■ Task prompt
Transcribe the entries below exactly.

■ Entries shown
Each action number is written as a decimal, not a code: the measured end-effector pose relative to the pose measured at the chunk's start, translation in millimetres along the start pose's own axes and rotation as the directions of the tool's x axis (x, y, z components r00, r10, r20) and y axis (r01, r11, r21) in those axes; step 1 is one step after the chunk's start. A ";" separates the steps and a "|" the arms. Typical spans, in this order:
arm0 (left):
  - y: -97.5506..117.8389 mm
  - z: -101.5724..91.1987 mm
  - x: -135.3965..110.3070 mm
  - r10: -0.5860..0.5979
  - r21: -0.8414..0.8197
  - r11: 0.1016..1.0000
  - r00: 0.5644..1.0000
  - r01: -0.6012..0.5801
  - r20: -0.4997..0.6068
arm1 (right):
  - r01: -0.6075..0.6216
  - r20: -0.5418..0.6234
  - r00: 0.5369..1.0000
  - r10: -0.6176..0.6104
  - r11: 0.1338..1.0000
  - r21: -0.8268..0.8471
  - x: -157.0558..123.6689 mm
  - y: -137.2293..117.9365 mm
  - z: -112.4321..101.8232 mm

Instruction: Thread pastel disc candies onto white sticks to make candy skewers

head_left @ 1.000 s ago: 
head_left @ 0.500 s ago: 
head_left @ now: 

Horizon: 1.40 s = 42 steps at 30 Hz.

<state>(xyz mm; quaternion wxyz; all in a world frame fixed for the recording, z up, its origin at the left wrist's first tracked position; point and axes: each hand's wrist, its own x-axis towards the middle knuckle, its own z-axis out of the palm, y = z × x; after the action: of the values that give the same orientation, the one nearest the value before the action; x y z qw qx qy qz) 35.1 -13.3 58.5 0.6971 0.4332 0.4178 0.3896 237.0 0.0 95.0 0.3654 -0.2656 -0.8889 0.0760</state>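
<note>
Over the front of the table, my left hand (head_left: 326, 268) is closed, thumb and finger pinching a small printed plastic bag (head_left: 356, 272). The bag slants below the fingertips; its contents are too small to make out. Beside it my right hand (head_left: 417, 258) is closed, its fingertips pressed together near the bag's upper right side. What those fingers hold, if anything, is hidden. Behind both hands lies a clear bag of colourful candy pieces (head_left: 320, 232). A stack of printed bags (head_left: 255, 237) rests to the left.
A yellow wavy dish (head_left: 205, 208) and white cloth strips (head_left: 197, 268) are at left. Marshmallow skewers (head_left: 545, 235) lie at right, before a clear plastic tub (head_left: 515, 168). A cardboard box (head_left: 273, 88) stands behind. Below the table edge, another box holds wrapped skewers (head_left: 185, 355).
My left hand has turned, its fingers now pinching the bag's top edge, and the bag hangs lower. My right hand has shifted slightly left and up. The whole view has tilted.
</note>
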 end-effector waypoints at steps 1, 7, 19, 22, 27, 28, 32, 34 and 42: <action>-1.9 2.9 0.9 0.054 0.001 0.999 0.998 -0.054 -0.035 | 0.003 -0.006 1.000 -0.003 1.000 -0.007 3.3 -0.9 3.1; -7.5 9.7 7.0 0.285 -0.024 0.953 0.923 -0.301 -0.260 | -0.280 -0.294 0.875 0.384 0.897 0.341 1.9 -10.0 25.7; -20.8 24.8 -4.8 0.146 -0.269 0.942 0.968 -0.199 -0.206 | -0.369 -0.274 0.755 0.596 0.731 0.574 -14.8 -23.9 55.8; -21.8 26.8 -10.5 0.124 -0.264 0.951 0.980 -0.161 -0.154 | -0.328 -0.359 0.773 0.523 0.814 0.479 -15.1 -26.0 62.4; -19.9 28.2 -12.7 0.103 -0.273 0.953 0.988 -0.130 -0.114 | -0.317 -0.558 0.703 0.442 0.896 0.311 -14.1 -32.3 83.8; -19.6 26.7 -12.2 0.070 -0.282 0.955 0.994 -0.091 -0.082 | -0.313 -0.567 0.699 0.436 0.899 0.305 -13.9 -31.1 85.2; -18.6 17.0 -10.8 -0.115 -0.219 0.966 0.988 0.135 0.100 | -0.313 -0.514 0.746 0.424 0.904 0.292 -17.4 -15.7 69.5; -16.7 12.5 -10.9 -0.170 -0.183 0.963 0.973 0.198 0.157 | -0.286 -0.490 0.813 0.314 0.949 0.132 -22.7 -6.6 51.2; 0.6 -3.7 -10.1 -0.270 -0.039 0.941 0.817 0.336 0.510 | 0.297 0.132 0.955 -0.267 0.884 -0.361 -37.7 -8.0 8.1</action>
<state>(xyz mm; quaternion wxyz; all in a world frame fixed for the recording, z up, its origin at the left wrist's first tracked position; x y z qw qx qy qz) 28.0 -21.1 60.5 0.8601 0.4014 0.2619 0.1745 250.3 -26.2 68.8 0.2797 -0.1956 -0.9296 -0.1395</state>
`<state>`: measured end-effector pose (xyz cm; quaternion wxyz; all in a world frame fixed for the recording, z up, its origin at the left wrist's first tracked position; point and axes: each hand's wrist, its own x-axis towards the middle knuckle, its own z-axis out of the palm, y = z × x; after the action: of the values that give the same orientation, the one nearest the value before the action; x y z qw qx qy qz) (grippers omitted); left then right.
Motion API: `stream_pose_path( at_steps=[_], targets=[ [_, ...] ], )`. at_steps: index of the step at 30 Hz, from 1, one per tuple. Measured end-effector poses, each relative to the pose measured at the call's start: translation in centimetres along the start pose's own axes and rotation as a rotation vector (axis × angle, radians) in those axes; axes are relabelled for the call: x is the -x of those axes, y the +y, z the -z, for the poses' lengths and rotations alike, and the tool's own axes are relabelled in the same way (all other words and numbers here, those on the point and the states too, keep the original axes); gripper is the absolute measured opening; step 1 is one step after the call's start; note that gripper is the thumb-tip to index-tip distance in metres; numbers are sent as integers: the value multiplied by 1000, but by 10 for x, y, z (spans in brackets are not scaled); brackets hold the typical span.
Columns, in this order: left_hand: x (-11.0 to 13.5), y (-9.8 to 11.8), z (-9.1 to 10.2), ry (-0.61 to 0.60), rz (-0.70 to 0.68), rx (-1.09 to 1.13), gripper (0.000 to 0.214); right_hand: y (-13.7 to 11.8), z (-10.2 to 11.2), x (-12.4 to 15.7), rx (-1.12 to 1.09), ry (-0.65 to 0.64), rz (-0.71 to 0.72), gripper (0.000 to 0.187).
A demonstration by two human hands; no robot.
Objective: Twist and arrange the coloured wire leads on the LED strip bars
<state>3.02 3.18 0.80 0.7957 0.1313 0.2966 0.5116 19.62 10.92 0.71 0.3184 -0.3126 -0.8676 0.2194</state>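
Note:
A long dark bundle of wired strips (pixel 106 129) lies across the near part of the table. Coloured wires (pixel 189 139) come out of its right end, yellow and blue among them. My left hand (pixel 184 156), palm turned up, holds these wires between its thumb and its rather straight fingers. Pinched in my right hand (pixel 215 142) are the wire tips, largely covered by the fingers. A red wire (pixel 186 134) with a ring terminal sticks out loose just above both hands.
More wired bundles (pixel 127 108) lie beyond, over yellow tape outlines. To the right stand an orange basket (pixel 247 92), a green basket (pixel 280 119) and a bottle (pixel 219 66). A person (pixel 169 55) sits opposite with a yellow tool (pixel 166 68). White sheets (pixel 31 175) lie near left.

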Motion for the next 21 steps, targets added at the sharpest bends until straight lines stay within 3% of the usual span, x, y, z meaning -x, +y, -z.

■ Output for this task
Each action number is written as a decimal, not a code: the measured end-effector pose relative to the pose measured at the chunk's start, translation in millimetres along the start pose's own axes and rotation as the directions of the tool's x axis (x, y, z components r00, r10, r20) and y axis (r01, r11, r21) in those axes; step 1 is one step after the chunk's start. A ";" separates the steps and a "|" the arms. Typical spans, in this order:
arm0 (left):
  - y: -97.5506..117.8389 mm
  - z: -101.5724..91.1987 mm
  - x: -135.3965..110.3070 mm
  - r10: -0.5860..0.5979
  - r21: -0.8414..0.8197
  - r11: 0.1016..1.0000
  - r00: 0.5644..1.0000
  - r01: -0.6012..0.5801
  - r20: -0.4997..0.6068
arm1 (right):
  - r01: -0.6075..0.6216
  - r20: -0.5418..0.6234
  - r00: 0.5369..1.0000
  - r10: -0.6176..0.6104
  - r11: 0.1338..1.0000
  - r21: -0.8268..0.8471
  - x: -157.0558..123.6689 mm
  - y: -137.2293..117.9365 mm
  - z: -112.4321..101.8232 mm

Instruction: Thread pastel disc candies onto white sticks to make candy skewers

head_left @ 1.000 s ago: 
head_left @ 0.500 s ago: 
head_left @ now: 

Horizon: 1.40 s = 42 steps at 30 Hz.

<state>(xyz mm; quaternion wxyz; all in a world frame fixed for the recording, z up, its origin at the left wrist's first tracked position; point and axes: each hand's wrist, its own x-axis towards the middle knuckle, its own z-axis out of the palm, y = z × x; after the action: of the values that give the same orientation, the one nearest the value before the action; x y z qw qx qy qz) 35.1 -13.3 58.5 0.6971 0.4332 0.4178 0.3896 237.0 0.0 95.0 0.3654 -0.2656 -0.8889 0.0760</state>
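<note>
Over the front of the table, my left hand (head_left: 326, 268) is closed, thumb and finger pinching a small printed plastic bag (head_left: 356, 272). The bag slants below the fingertips; its contents are too small to make out. Beside it my right hand (head_left: 417, 258) is closed, its fingertips pressed together near the bag's upper right side. What those fingers hold, if anything, is hidden. Behind both hands lies a clear bag of colourful candy pieces (head_left: 320, 232). A stack of printed bags (head_left: 255, 237) rests to the left.
A yellow wavy dish (head_left: 205, 208) and white cloth strips (head_left: 197, 268) are at left. Marshmallow skewers (head_left: 545, 235) lie at right, before a clear plastic tub (head_left: 515, 168). A cardboard box (head_left: 273, 88) stands behind. Below the table edge, another box holds wrapped skewers (head_left: 185, 355).
My left hand has turned, its fingers now pinching the bag's top edge, and the bag hangs lower. My right hand has shifted slightly left and up. The whole view has tilted.
</note>
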 end-effector waypoints at steps 1, 7, 19, 22, 27, 28, 32, 34 and 42: <action>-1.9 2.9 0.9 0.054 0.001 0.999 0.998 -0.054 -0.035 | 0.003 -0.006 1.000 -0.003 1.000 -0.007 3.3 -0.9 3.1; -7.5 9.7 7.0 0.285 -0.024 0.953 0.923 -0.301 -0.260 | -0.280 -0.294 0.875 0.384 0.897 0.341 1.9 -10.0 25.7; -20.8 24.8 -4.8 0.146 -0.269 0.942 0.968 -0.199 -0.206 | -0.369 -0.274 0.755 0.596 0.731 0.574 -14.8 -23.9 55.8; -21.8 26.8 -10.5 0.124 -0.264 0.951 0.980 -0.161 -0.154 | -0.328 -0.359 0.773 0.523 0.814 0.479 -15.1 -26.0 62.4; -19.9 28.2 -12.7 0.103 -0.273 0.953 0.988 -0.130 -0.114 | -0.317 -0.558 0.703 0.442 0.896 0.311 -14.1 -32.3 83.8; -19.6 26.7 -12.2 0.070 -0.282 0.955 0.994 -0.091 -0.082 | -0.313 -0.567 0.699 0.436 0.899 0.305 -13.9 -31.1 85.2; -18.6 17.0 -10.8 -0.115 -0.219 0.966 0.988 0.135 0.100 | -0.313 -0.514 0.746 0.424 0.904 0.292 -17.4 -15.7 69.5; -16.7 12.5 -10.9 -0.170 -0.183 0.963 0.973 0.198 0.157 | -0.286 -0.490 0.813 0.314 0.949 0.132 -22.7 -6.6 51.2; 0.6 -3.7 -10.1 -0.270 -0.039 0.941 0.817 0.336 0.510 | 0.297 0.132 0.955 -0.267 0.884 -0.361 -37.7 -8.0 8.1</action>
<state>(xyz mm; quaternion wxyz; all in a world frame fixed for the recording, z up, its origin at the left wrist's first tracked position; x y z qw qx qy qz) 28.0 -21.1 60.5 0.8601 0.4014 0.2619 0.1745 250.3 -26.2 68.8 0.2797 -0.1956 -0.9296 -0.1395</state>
`<state>`: measured end-effector pose (xyz cm; quaternion wxyz; all in a world frame fixed for the recording, z up, its origin at the left wrist's first tracked position; point and axes: each hand's wrist, its own x-axis towards the middle knuckle, its own z-axis out of the palm, y = z × x; after the action: of the values that give the same orientation, the one nearest the value before the action; x y z qw qx qy qz) (grippers omitted); left then right.
Motion API: `stream_pose_path( at_steps=[_], targets=[ [_, ...] ], )`. at_steps: index of the step at 30 Hz, from 1, one per tuple. Measured end-effector poses, each relative to the pose measured at the call's start: translation in centimetres along the start pose's own axes and rotation as a rotation vector (axis × angle, radians) in those axes; axes are relabelled for the call: x is the -x of those axes, y the +y, z the -z, for the poses' lengths and rotations alike, and the tool's own axes are relabelled in the same way (all other words and numbers here, those on the point and the states too, keep the original axes); gripper is the absolute measured opening; step 1 is one step after the call's start; note that gripper is the thumb-tip to index-tip distance in metres; numbers are sent as integers: the value multiplied by 1000, but by 10 for x, y, z (spans in brackets are not scaled); brackets hold the typical span.
Columns, in this order: left_hand: x (-11.0 to 13.5), y (-9.8 to 11.8), z (-9.1 to 10.2), ry (-0.61 to 0.60), rz (-0.70 to 0.68), rx (-1.09 to 1.13), gripper (0.000 to 0.214); right_hand: y (-13.7 to 11.8), z (-10.2 to 11.2), x (-12.4 to 15.7), rx (-1.12 to 1.09), ry (-0.65 to 0.64), rz (-0.71 to 0.72), gripper (0.000 to 0.187).
A demonstration by two human hands; no robot.
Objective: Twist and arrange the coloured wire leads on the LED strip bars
<state>3.02 3.18 0.80 0.7957 0.1313 0.2966 0.5116 19.62 10.92 0.71 0.3184 -0.3126 -0.8676 0.2194</state>
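Note:
A long dark bundle of wired strips (pixel 106 129) lies across the near part of the table. Coloured wires (pixel 189 139) come out of its right end, yellow and blue among them. My left hand (pixel 184 156), palm turned up, holds these wires between its thumb and its rather straight fingers. Pinched in my right hand (pixel 215 142) are the wire tips, largely covered by the fingers. A red wire (pixel 186 134) with a ring terminal sticks out loose just above both hands.
More wired bundles (pixel 127 108) lie beyond, over yellow tape outlines. To the right stand an orange basket (pixel 247 92), a green basket (pixel 280 119) and a bottle (pixel 219 66). A person (pixel 169 55) sits opposite with a yellow tool (pixel 166 68). White sheets (pixel 31 175) lie near left.
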
Motion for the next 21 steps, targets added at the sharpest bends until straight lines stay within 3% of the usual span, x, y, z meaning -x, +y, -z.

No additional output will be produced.